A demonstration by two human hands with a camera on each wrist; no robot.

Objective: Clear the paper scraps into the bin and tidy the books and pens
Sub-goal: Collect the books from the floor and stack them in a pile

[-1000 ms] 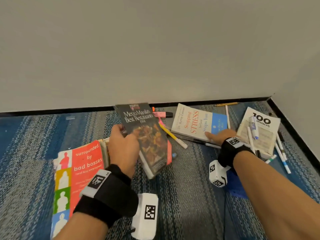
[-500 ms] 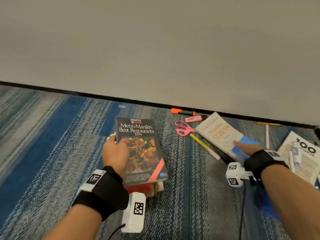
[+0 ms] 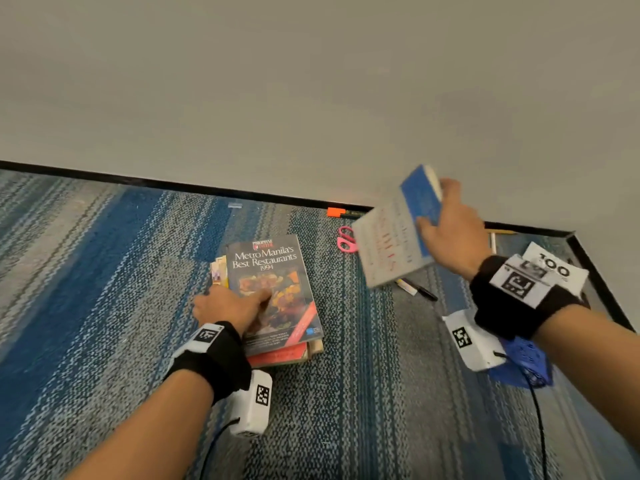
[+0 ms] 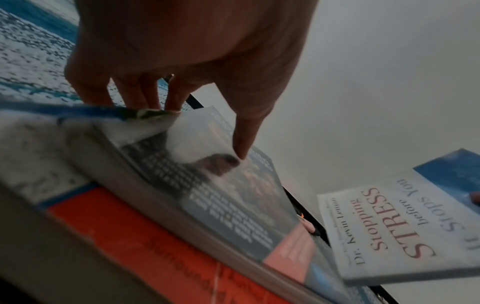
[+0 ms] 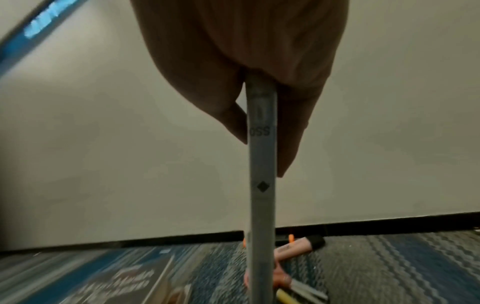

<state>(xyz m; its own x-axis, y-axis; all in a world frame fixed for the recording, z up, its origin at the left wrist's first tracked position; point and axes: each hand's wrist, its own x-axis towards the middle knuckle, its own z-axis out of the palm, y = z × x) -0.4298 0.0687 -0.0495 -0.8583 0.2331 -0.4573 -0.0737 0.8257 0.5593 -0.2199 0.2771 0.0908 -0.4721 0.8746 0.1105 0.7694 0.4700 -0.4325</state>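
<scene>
A dark "Metro Manila's Best Restaurants" book (image 3: 277, 271) lies on top of a small stack that includes a red-orange book (image 3: 277, 356). My left hand (image 3: 239, 299) holds its left edge, thumb pressing on the cover (image 4: 233, 195) and fingers down over the side. To the right, my right hand (image 3: 436, 209) grips the white and blue "Stopping Stress" book (image 3: 391, 247) and holds it tilted in the air above the carpet. In the right wrist view its spine (image 5: 261, 185) stands pinched between thumb and fingers. No paper scraps or bin are in view.
Pink scissors (image 3: 346, 239), an orange highlighter (image 3: 336, 212) and pens (image 3: 415, 289) lie on the carpet by the wall's black baseboard. A white "100" book (image 3: 554, 268) lies in the right corner. A blue mesh object (image 3: 526, 368) sits under my right wrist.
My left hand carried the Metro Manila book onto the stack, where it now lies flat. My right hand took hold of the Stress book and lifted it off the carpet.
</scene>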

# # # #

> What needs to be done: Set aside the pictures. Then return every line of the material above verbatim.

> Response to the task:
A demonstration by two human hands with a camera on each wrist; no robot.

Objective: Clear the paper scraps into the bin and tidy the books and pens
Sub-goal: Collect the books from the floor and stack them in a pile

[-1000 ms] 
[-500 ms] 
[+0 ms] 
[+0 ms] 
[+0 ms] 

<state>(xyz m; its own x-axis, y-axis; all in a world frame fixed for the recording, z up, its origin at the left wrist's first tracked position; point and axes: each hand's wrist, its own x-axis towards the middle knuckle, its own z-axis out of the palm, y = z × x) -0.4298 0.0687 -0.0495 -0.8583 0.2331 -0.4573 -0.0737 0.8257 0.5593 -0.2199 0.2771 0.0908 -0.4721 0.8746 0.1105 0.7694 0.4700 -0.4325</state>
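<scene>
A dark "Metro Manila's Best Restaurants" book (image 3: 277, 271) lies on top of a small stack that includes a red-orange book (image 3: 277, 356). My left hand (image 3: 239, 299) holds its left edge, thumb pressing on the cover (image 4: 233, 195) and fingers down over the side. To the right, my right hand (image 3: 436, 209) grips the white and blue "Stopping Stress" book (image 3: 391, 247) and holds it tilted in the air above the carpet. In the right wrist view its spine (image 5: 261, 185) stands pinched between thumb and fingers. No paper scraps or bin are in view.
Pink scissors (image 3: 346, 239), an orange highlighter (image 3: 336, 212) and pens (image 3: 415, 289) lie on the carpet by the wall's black baseboard. A white "100" book (image 3: 554, 268) lies in the right corner. A blue mesh object (image 3: 526, 368) sits under my right wrist.
My left hand carried the Metro Manila book onto the stack, where it now lies flat. My right hand took hold of the Stress book and lifted it off the carpet.
</scene>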

This exercise is now finished, and nothing remains to add.